Forum Discussion

Wesley_Saris's avatar
Icon for Nimbostratus rankNimbostratus
Jun 17, 2019

iRule - http_req sideband request rejected by IIS Backend - Invalid Hostname


I've got an irule performing two consecutive sideband http request to a single IIS backend (1 pool member).

This backend has multiple API listening over HTTPS 443 with specific hostname (https://api1, https://api2) and SNI activation.

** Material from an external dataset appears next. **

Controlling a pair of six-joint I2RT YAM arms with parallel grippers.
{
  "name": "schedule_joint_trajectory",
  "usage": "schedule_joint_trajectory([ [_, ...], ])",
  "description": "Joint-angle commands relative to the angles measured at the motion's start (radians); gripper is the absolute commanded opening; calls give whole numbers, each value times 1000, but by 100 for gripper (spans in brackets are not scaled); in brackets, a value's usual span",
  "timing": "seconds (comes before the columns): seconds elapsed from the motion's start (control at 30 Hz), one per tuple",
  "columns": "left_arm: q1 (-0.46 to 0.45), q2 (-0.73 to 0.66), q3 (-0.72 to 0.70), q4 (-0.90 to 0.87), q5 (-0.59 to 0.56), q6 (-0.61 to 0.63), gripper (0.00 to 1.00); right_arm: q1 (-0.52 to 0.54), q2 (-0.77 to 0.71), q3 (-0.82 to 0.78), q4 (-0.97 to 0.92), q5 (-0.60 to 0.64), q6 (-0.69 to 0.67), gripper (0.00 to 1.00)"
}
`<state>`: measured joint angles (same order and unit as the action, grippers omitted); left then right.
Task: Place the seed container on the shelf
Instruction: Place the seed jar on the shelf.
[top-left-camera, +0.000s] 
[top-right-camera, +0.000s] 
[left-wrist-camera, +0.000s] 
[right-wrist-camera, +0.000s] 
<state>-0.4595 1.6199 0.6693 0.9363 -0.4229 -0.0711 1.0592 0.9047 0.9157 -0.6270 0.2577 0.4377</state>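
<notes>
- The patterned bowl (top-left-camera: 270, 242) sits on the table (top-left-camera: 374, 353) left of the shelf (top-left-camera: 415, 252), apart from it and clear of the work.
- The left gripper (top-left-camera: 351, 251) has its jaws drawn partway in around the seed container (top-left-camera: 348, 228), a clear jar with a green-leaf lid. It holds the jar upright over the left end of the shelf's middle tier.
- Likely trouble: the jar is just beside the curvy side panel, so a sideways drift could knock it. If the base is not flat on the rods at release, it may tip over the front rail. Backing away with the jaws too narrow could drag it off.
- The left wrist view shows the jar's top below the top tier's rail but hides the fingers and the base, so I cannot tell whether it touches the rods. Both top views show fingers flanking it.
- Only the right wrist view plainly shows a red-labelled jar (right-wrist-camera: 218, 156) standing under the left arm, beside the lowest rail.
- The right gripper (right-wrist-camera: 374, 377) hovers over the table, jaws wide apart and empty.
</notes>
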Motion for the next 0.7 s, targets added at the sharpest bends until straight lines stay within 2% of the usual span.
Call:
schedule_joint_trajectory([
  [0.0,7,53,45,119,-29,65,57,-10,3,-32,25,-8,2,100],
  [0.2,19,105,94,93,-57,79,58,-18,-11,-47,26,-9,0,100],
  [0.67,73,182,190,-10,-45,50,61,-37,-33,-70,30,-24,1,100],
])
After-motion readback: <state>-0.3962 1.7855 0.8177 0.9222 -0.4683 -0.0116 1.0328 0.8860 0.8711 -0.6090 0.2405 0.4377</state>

Based on the client request /api/route1 or /api/route2, I'm changing the hostname on the fly as the SSO kerberos to request token for the good hostname,


set ws_status [call /Common/HSSR::http_req -state hstate -uri $ws_uri -method [HTTP::method] -type "application/json" -headers $sb_headers -debug 1 -rbody ws_resp_body -userid $userName

#do something

call /Common/HSSR::http_close hstate


set ws_status [call /Common/HSSR::http_req -state hstate -uri $ws_uri2 -method [HTTP::method] -type "application/json" -headers $sb_headers -debug 1 -rbody ws_resp_body -userid $userName

#do something

call /Common/HSSR::http_close hstate


And in the sideBand iRule, I've got this in HTTP_REQUEST


 if { [HTTP::uri] starts_with "/api/v1/route1"} {

    HTTP::header replace Host $static::EV2_SIDEBAND_HOSTNAME_DCO

    WEBSSO::select sso-kerberos-1

  } elseif { [HTTP::uri] starts_with "/api/v1/route2"} {

    HTTP::header replace Host $static::EV2_SIDEBAND_HOSTNAME_XS2A

    WEBSSO::select sso-kerberos-2



Issue I'm facing is that the second call is rejected directly by IIS (logs found in http.sys) :

Http response : <!DOCTYPE HTML PUBLIC "-//W3C//DTD HTML 4.01//EN"""> <HTML><HEAD><TITLE>Bad Request</TITLE> <META HTTP-EQUIV="Content-Type" Content="text/html; charset=us-ascii"></HEAD> <BODY><h2>Bad Request - Invalid Hostname</h2> <hr><p>HTTP Error 400. The request hostname is invalid.</p> </BODY></HTML>


We checked the configuration of both api and it's both accessible from browser outside of the sideband irule. so hostname is good, ssl certificate is good, etc...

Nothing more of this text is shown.